Search the records for the string "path" and return each line that has it.

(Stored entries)
┏━━

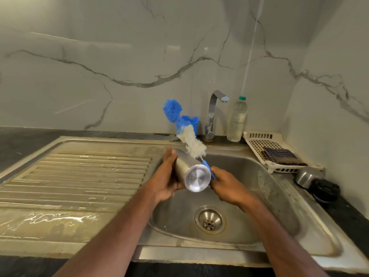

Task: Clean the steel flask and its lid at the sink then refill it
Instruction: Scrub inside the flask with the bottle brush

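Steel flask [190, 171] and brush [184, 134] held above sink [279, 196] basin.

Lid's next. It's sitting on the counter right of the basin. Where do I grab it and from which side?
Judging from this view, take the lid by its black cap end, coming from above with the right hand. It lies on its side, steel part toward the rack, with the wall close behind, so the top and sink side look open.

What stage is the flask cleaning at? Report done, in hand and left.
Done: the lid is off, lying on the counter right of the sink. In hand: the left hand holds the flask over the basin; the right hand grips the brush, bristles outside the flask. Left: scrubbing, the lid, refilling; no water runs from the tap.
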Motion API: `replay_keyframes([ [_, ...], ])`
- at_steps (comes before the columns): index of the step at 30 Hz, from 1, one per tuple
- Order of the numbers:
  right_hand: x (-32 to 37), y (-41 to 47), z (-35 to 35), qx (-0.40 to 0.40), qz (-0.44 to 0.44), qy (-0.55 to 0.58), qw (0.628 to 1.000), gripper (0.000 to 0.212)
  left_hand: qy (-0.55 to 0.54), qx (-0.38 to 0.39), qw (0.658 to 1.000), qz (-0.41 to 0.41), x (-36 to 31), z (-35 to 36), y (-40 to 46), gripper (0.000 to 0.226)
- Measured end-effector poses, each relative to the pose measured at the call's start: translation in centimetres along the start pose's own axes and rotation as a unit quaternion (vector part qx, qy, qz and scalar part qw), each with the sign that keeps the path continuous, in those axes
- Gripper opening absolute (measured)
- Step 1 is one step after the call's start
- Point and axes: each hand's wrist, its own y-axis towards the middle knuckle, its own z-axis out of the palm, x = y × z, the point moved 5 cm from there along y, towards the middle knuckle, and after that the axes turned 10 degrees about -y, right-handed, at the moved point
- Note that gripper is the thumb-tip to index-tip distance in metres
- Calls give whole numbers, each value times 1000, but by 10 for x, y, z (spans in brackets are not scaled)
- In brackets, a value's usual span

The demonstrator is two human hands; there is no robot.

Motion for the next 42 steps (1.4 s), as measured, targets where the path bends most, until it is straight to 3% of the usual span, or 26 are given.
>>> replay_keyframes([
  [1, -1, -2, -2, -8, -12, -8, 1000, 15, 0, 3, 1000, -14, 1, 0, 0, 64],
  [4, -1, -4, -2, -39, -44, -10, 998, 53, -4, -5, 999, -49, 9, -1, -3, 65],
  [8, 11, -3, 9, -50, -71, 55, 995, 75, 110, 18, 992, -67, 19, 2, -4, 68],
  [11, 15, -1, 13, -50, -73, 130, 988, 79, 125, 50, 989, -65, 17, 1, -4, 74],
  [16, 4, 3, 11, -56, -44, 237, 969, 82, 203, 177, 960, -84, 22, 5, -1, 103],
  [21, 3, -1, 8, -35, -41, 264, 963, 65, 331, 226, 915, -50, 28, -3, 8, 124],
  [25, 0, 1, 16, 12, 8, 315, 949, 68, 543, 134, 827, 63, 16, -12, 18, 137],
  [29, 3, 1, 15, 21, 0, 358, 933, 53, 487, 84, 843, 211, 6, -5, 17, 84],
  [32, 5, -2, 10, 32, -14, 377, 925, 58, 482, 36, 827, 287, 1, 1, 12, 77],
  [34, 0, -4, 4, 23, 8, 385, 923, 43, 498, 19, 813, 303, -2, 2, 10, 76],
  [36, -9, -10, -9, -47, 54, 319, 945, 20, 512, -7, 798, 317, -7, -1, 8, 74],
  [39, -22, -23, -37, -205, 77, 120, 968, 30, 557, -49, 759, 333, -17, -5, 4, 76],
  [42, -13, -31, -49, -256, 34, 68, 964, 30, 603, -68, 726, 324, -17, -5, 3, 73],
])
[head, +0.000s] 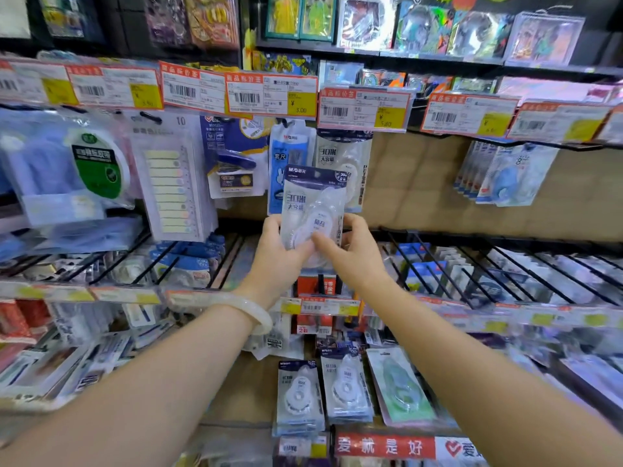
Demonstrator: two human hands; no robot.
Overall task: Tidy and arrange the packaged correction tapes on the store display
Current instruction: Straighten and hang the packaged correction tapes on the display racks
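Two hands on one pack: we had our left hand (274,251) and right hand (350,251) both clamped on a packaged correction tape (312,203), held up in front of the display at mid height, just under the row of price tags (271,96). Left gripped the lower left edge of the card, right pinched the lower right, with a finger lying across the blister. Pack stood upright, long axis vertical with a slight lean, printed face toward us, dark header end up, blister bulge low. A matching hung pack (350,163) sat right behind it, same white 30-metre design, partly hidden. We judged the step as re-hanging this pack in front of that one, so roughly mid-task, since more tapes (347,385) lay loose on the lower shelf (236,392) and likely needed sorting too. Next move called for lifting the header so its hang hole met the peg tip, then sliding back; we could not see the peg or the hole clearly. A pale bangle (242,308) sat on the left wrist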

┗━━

» **RESULT OF THE EXERCISE**
- Measured end-effector poses, each relative to the pose measured at the call's start: translation in centimetres along the start pose's own axes and rotation as a unit quaternion (vector part qx, qy, qz and scalar part qw), each with the sign that keeps the path continuous, in those axes
Motion for the next 42 steps (1.4 s), as measured, targets where the path bends most, until it is straight to 3% of the usual span, or 26 are given.

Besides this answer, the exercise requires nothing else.